TASK PROMPT: Repeat each line of the material word for word.

◆ ◆ ◆ ◆ ◆ ◆ ◆

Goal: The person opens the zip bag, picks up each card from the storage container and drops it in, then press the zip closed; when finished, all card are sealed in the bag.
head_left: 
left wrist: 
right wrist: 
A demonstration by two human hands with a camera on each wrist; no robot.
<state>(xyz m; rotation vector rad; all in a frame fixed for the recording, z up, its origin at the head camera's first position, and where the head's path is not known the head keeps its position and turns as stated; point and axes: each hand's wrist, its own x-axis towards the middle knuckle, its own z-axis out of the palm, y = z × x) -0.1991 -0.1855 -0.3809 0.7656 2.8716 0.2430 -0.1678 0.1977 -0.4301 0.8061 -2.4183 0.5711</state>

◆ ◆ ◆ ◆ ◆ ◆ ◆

TASK OUTPUT:
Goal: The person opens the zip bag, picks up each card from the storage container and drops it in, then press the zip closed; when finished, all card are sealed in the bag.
head_left: 
left wrist: 
right wrist: 
A demonstration by two human hands with a camera on each wrist; no robot.
<state>(xyz m; rotation vector rad; all in a frame fixed for the recording, z up, its origin at the head camera's first position, and where the head's path is not known the head keeps its position and turns as stated; point and axes: each hand's wrist, its own x-axis towards the middle knuckle, its own z-axis out of the palm, y = z × x) -0.1991 -0.1855 -0.3809 0.7656 2.8716 0.2430 -0.1678 0.1977 -0.4301 0.8061 -2.4183 0.5711</state>

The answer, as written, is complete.